New insights into how long-banned PCBs unleash their toxicity inside the body

New insight into how long-banned chemicals (PCBs) unleash their toxicity inside the body
Mirror-image isomers for 3 different types of chiral PCB. Credit: Kobe University

Polychlorinated biphenyls (PCBs) have been widely used in industrial and commercial products including plastics, paints, electronic equipment and insulating fluids. Their manufacture was extensively banned from the late 1970s onwards due to their toxicity, but large amounts still remain in our environment and accumulate inside animals' bodies.

Chiral PCBs are PCBs that have two mirror-image isomers; these isomers are identical reflections of each other with the same composition. Chiral PCBs are particularly dangerous because they have more chlorine atoms, which are hard for the body to break down, so they can accumulate in the body easily and their isomers are metabolized differently, causing isomer-specific toxicity (particularly neurodevelopmental issues). However, the process behind this selective metabolism was not previously known.

To address this, a research group has illuminated how enzymes produced by the body unevenly metabolize the mirror-image isomers. These results will make it possible to estimate PCB metabolism and detoxification pathways in animals. They will also contribute towards the development of technology to make predictions about chiral PCBs' mirror isomers, so that we can obtain a better understanding of potential toxicity in humans and other mammals.

The research results were published in Environmental Science & Technology and Chemosphere.

Even though the manufacture and use of PCBs was banned around 50 years ago, they still remain in the environment. It has been discovered that PCBs accumulate inside the bodies of humans and other animals through food consumption. In particular, PCBs with many chlorine bonds are water-resistant and do not break down easily.

This enables high concentrations of these PCBs to accumulate inside animals' bodies, which adversely affects their health. PCBs' toxicity is induced by the aryl hydrocarbon receptor (AhR), causing similar adverse effects to dioxin poisoning such as cancer, teratogenesis and immune system damage. Research is being conducted on the particular types of PCB widely known to cause these effects, which are dioxin-like PCBs with one ortho chlorine substitution in the biphenyl ring of their chemical structure, or PCBs with no substitutions.

However, if a PCB has more than three chlorine substitutions at the ortho position of the biphenyl ring, it becomes a mirror-image isomer called chiral PCB. These chiral PCBs do not demonstrate dioxin-like toxicity, but are far more dangerous, binding with the ryanodine receptors (RyR) in organisms to become neurotoxic.
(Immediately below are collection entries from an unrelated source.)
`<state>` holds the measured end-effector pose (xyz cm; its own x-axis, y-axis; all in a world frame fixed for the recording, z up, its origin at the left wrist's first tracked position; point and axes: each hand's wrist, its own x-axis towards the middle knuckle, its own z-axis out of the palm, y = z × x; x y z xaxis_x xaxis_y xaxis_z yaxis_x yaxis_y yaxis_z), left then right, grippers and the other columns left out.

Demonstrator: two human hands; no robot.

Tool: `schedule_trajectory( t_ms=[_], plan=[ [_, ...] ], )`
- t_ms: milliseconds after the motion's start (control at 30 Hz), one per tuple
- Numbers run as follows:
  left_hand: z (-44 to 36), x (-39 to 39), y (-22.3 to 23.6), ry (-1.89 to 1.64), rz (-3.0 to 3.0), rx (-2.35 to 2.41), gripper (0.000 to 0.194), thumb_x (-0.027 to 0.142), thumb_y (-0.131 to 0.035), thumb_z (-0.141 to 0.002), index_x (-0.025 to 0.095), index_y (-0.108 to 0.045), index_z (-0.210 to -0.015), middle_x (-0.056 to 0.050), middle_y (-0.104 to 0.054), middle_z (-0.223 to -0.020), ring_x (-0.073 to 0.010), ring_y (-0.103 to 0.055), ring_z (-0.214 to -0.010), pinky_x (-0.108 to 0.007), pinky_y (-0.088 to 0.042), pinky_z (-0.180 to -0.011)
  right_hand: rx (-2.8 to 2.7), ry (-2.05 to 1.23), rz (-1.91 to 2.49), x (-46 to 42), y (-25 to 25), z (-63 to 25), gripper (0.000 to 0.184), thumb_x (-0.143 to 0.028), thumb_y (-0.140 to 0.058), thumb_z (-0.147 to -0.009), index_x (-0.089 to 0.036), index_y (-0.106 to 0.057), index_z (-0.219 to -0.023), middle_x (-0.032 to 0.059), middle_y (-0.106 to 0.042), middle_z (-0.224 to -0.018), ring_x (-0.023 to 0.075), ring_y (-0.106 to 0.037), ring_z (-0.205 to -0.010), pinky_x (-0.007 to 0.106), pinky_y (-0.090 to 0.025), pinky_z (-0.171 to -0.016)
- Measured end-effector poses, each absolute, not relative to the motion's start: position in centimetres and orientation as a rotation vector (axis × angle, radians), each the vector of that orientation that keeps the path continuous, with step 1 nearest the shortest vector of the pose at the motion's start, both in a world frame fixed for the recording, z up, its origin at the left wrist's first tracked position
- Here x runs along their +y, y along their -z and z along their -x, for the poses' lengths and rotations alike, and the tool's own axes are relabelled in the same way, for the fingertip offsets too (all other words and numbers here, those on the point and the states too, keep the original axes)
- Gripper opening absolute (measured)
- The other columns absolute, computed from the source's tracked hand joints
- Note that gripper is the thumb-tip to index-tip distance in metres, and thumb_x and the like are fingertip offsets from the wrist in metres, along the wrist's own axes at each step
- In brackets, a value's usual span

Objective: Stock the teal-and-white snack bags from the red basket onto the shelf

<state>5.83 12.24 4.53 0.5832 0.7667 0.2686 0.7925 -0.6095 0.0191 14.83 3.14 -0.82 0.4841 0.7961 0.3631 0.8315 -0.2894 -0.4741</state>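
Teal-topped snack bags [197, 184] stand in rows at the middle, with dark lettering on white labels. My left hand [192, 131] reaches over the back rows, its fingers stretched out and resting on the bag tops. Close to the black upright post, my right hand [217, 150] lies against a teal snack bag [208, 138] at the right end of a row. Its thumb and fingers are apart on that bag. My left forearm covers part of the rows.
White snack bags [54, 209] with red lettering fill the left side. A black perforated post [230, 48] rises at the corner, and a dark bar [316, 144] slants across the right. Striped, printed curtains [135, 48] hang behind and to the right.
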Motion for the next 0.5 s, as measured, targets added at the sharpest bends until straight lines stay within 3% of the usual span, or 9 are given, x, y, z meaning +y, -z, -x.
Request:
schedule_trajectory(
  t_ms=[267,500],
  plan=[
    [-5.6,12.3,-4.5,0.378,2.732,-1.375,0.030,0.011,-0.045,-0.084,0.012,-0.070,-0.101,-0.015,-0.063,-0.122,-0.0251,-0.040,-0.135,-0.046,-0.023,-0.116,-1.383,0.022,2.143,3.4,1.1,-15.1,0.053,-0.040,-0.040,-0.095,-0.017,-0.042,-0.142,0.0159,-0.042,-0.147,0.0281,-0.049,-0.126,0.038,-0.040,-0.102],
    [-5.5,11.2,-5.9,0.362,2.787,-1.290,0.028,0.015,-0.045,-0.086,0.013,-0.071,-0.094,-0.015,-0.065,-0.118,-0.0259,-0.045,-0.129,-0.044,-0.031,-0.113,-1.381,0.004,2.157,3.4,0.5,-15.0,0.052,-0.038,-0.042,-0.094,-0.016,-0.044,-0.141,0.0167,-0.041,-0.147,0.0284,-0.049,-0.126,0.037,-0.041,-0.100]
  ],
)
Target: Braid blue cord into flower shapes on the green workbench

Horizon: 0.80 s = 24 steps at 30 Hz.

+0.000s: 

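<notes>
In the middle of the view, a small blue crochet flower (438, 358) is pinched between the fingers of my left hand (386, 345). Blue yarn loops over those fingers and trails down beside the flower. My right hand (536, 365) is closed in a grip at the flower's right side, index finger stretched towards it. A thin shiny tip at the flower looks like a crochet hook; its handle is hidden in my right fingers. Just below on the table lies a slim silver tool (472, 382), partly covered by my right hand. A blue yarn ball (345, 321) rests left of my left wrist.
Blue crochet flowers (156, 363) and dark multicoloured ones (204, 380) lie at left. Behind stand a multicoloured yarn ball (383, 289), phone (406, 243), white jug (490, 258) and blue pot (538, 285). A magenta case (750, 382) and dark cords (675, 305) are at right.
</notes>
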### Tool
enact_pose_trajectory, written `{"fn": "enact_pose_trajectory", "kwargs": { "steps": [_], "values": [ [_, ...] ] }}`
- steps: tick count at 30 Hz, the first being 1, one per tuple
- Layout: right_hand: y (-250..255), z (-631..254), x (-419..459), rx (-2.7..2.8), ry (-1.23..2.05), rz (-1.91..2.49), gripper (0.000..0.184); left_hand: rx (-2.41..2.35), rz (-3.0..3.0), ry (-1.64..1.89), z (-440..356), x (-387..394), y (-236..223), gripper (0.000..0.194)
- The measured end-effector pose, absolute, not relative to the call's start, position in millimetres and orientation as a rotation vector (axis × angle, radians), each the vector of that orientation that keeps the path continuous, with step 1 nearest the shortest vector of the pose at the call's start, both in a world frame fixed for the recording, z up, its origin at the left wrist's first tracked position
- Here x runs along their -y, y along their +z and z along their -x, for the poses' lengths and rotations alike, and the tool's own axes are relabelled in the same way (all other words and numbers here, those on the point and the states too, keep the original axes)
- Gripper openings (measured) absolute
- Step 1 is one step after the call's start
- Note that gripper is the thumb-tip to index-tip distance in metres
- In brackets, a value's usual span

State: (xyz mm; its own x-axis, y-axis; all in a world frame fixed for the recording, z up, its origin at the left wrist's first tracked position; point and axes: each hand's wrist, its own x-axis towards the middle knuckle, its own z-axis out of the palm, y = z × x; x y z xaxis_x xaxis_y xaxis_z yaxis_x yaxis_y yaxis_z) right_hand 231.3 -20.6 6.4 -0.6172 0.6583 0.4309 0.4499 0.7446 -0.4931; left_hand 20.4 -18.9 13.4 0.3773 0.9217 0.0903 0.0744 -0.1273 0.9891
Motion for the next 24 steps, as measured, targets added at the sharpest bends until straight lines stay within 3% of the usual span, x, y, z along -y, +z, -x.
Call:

The two mirror-image isomers (called atropisomers) in chiral PCBs have identical physical and chemical properties and exist at a 1:1 ratio in commercial chiral PCBs, but biased ratios are often observed in the environment and in animals such as earthworms and whales, as well as humans. It is believed that this kind of unbalanced ratio is mainly caused by metabolism and that one of a chiral PCB's atropisomers is more affected by the metabolic reaction, thus reducing its concentration.

Until now, very little research has been carried out into differences in how these atropisomers are metabolized nor the structural arrangement of the .

New insight into how long-banned chemicals (PCBs) unleash their toxicity inside the body
Human CYP enzymes’ metabolite formation activity against chiral PCB atropisomers: Of the two atropisomers in each chiral PCB, (aR)-CB45 in CB45 and (aS)-CB183 in CB183 are metabolized into hydroxylated metabolites more. In CB91, each atropisomer is metabolized at a similar rate. Credit: Kobe University

To address this knowledge gap, the team conducted research focusing on the metabolic enzyme cytochrome P450 (CYP enzyme). The CYP enzyme reacts with foreign compounds that enter an animal's body (for example, chemicals or pollutants in food or medicines). CYP can convert them into water-soluble compounds and promote their expulsion from the body. Previous research by this group has shown that CYP enzymes hydroxylate and dechlorinate dioxin-like PCBs.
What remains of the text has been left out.